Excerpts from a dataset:

—————

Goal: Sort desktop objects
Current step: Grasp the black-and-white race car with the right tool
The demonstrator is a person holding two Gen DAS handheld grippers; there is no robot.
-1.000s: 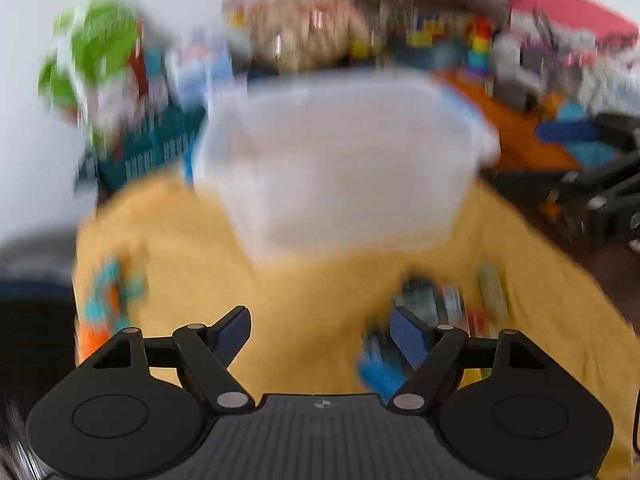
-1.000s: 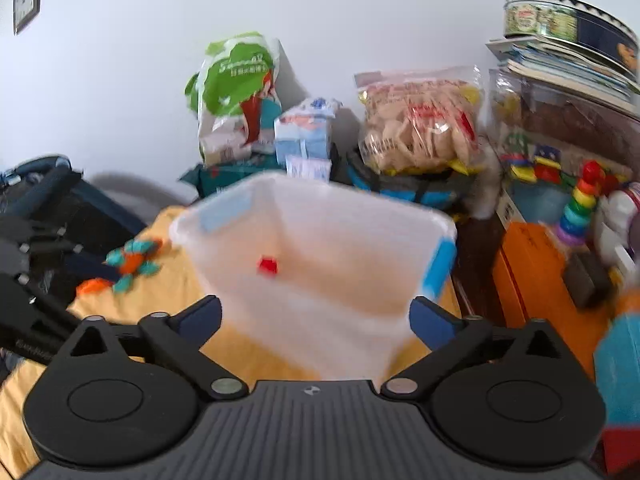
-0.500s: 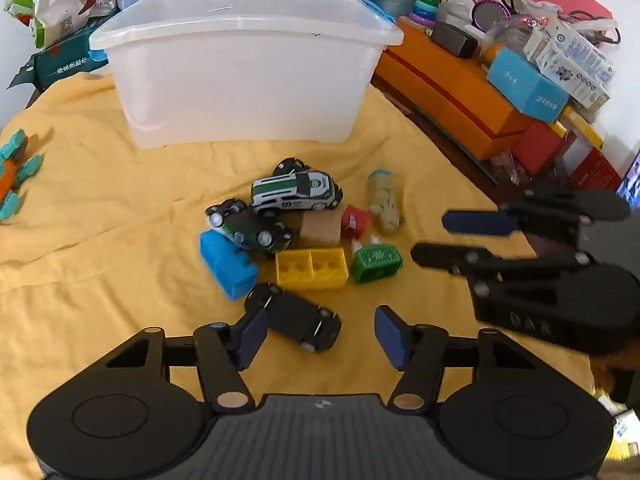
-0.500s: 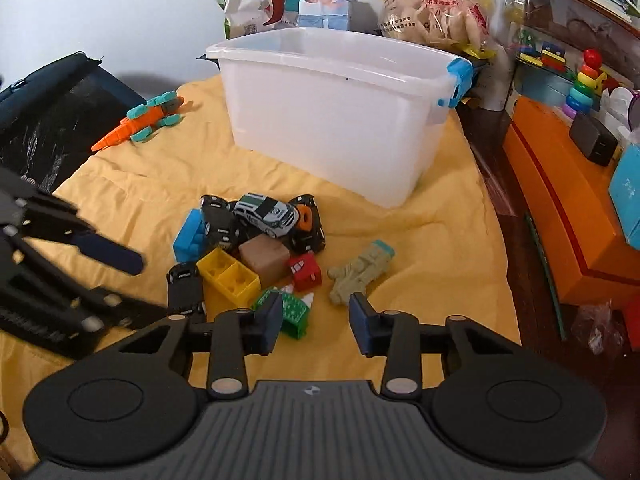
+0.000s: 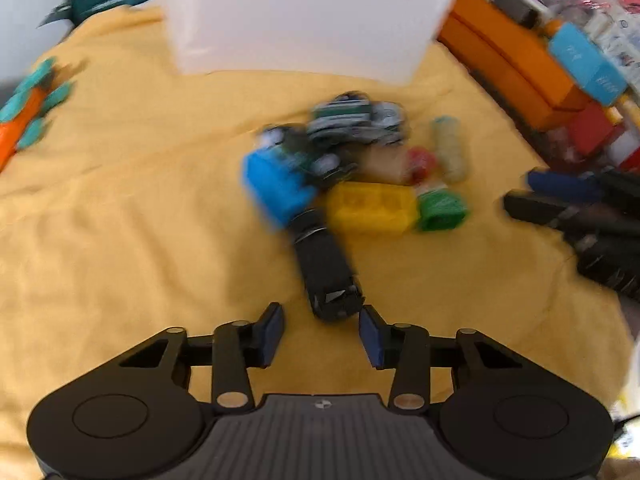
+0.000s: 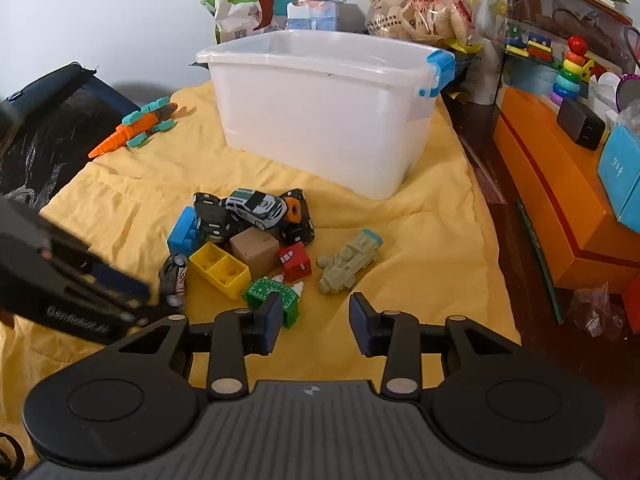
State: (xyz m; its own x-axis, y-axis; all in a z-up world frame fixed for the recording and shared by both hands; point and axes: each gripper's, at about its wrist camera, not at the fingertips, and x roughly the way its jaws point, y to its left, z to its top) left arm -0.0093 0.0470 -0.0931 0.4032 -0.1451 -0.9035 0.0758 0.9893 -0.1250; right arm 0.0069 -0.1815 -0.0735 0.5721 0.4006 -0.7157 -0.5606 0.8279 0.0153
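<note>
Lying on the yellow cloth (image 5: pixel 120 208) at the near edge of the toy pile, the black car (image 5: pixel 326 268) now sits just ahead of the left gripper (image 5: pixel 322 330), whose jaws are closing with the car's near end almost between them, not yet pressed. A second ago both grippers hung wide by the bin (image 6: pixel 320 100). The car's long axis runs from 11 to 5 o'clock in the left view; which end is the nose is unclear. At 3 o'clock, the right gripper (image 6: pixel 314 320) stands half-closed and empty by the green block (image 6: pixel 272 292).
</note>
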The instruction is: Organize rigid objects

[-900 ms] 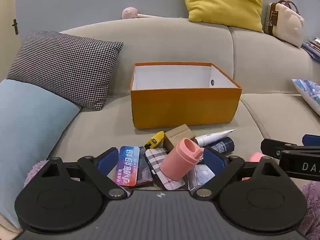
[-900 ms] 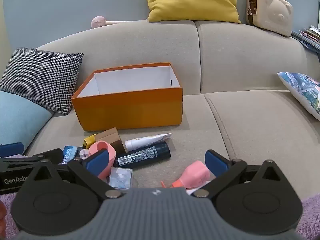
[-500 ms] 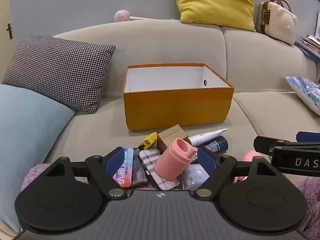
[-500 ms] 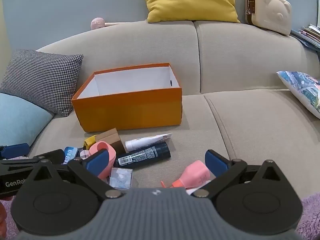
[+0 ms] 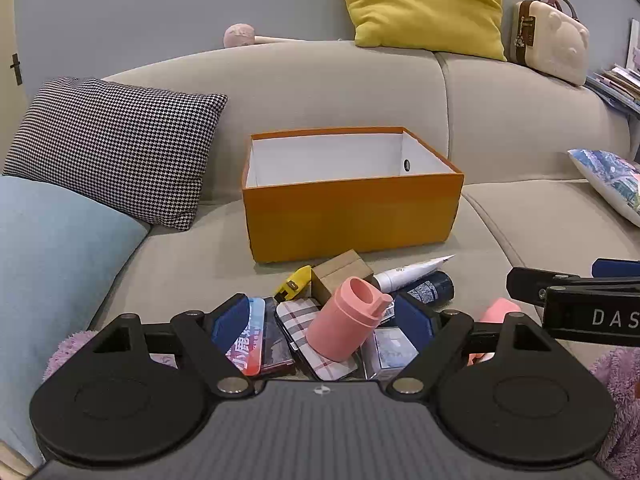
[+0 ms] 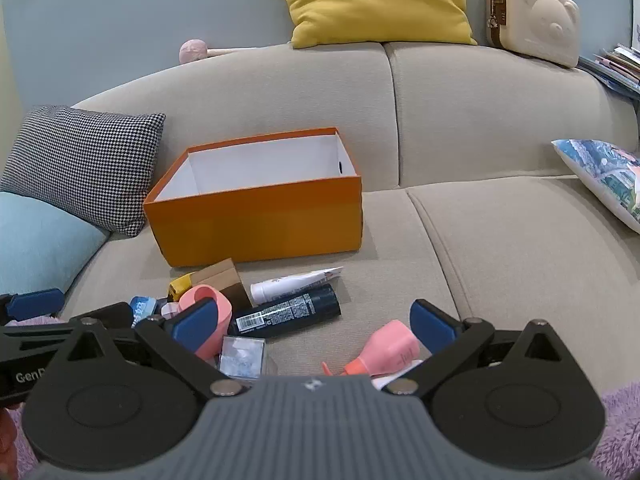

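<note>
Both claws are hanging wide over the sofa seat (image 6: 500, 240), tilted down, with nothing pinched in either.

Starting with the left claw (image 5: 324, 320): off to its far left a light blue cushion (image 5: 52, 264) is leaning by a houndstooth pillow (image 5: 116, 148). Just inside its left finger (image 5: 230, 322) a colourful flat pack (image 5: 250, 338) is lying next to a dark flat case (image 5: 276, 340). Between the fingers a plaid case (image 5: 304, 328) is lying flat, and a pink cup (image 5: 346, 322) is sitting tilted on top of it, mouth pointing up and away. Just ahead of the claw a yellow utility knife (image 5: 294, 280) is touching a small brown cardboard box (image 5: 340, 272). Straight ahead, past that, the orange box (image 5: 352, 216) is sitting open, white inside, looking empty.

Moving to the right claw (image 6: 316, 320): the pink cup is sitting right behind its left finger (image 6: 194, 324). Between the fingers, toward the left, a small clear box (image 6: 242, 356) is lying near the claw body, with a dark spray can (image 6: 288, 314) on its side just ahead of it and a white tube (image 6: 296, 280) lying alongside the can, further out. Close to the right finger (image 6: 434, 326) a pink bottle (image 6: 390, 348) is lying tipped over. Way ahead, a yellow cushion (image 6: 376, 0) and a cream bear case (image 6: 532, 12) are sitting on the sofa back, and far right a printed pillow (image 6: 608, 176) is leaning.
</note>
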Motion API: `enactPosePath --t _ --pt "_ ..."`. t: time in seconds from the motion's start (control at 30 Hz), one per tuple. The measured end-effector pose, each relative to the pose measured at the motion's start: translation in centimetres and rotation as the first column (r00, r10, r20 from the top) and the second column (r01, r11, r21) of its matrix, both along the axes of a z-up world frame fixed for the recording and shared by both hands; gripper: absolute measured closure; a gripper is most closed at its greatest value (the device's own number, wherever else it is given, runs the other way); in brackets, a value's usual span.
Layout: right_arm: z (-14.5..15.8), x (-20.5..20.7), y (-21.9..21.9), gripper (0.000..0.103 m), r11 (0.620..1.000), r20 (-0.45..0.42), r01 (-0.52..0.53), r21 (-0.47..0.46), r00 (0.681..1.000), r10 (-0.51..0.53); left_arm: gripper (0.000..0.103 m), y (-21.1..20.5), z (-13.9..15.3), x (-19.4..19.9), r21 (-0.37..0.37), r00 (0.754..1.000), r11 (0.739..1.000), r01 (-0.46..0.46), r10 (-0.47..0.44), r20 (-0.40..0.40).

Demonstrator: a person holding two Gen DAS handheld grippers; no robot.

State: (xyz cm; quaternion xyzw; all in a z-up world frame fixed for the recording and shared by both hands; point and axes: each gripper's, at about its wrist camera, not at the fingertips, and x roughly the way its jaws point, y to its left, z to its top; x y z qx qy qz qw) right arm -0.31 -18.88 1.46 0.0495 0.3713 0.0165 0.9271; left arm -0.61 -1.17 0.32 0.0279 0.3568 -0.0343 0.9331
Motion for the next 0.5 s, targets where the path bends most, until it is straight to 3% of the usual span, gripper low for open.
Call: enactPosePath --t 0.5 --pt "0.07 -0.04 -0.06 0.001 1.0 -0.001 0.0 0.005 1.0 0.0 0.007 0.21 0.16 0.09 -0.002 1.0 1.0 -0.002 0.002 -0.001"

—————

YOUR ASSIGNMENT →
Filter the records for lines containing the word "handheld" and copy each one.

SOLUTION TO THIS TASK →
The demonstrator is a person holding two Gen DAS handheld grippers; there is no robot.
Demonstrator: a person holding two Gen DAS handheld grippers; no robot.

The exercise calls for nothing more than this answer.